海月姫(最終話:第11話)
▼最終話
第一幕、完!!
最終話が終わっての感想はこれだな。天水館も一応は無事、月海[ CV:花澤香菜 ]も東京に来てようやく新たな一歩を踏み出せそう。修[ CV:諏訪部順一 ]と稲荷[ CV:北西純子 ]は何の因果か同じ飛行機で同じ目的地へ。
それでもこの作品の肝心な部分、月海と蔵之介[ CV:斎賀みつき ]の恋!この二人の恋愛は、二人の洋服作りと同時にようやくスタートラインに立ったところ。これから月海と蔵之介がどんな道を歩んでいくのか?月海が男と付き合う時が来るのか?想像出来ないが故、どんな事になるのか、非常に興味がある。そうそう、目白様も最後まで部屋から出てこなかったし。
あ~終わった、という満足感はあるものの、この続きもあるんだよね?という期待感が残ったのも事実。作品の雰囲気からしてそれほどパッケージの売上は見込めないと思うけれど、2期を制作できる可能性があるのならば、1年後でも2年後でも良いので、楽しみに待ちたい。
▼現代的引きこもりストーリー
天水館には女の子(?)ばっかり集まっていたけれど、この作品は男女問わずまさに現代社会の「引きこもり」を象徴したような内容。それ故、単に笑って見過ごすだけじゃなく、誰にでも胸に何かがグサッと刺さるような、そんなシーンがあったんじゃない?

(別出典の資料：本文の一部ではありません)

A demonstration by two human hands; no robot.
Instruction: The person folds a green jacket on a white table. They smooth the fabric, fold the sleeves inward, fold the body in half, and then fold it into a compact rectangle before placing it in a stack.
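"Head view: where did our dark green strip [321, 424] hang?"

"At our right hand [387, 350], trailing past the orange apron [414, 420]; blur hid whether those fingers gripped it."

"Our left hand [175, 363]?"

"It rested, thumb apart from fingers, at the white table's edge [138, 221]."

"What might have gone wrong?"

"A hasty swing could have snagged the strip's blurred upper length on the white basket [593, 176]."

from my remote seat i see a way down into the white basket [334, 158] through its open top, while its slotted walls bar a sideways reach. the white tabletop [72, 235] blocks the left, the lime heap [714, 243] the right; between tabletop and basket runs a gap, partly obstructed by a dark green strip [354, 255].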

そんな閉塞感の象徴が月海であり、千絵子[ CV:斉藤貴美子 ]・まやや[ CV:岡村朋美 ]・ばんばさん[ CV:くまいもとこ ]・ジジ様[ CV:能登麻美子 ](+目白様)のアマーズ。そこへ蔵之介っていう「リア充代表」みたいな男を放り込むとどうなるか?
あっさりと瓦解しそうなこの関係、これが妙な化学反応を起こして、何故か前へ進む推進力となっていく。あるとき突然その反応が起こる訳じゃなくて、混ぜ合わせているうちに自然とそうなってしまう。気がつくとその世界観にハマっている。見ている途中はこの不思議な感覚が続くんだけど、最終話でひとまずスッキリ。1話1話よりも作品全体を通して「面白かった」と言える出来になっていた。
▼月海と蔵之介
月海の蔵之介に対する気持ち、そして蔵之介の月海に対する気持ち。出会って一目惚れでもなく、何かのイベントでフラグが一気に全部立った訳でもない。知らず知らずのうちのお互いが惹かれていく。そして気がつくと好きになっている。この二人の気持ちを仮想的に体験しているような、つかず離れずのもどかしい展開。どこでお互いの気持ちが変わったのか、いまいちよく覚えていない。だけど月海が蔵之介の事を意識していて、蔵之介が月海を好きな事は間違えない。このリアルで曖昧な感情の描き方が、この作品の見せ場であり面白さだったと思う。
そして周りを固める脇役たちも実に個性的、というか変態的。見てて飽きない人たちばっかりだ。
▼雰囲気のある作画
キャラクターデザインはもちろん、天水館の細かい内装とか蔵之介の着ている洋服とか、全ての絵から「海月姫」という作品の持つ雰囲気やキャラクターの性格が染み出していた。例えば花森[ CV:子安武人 ]のベンツに代表されるように、時にはストーリーを理解しやすくするためにデフォルメされ、そして時にはリアルな大きさとリアルな材質を演出。このあたりのバランスの取り方も上手かった。ストーリーも、そして作画も、何の心配もなくお勧め出来る良作。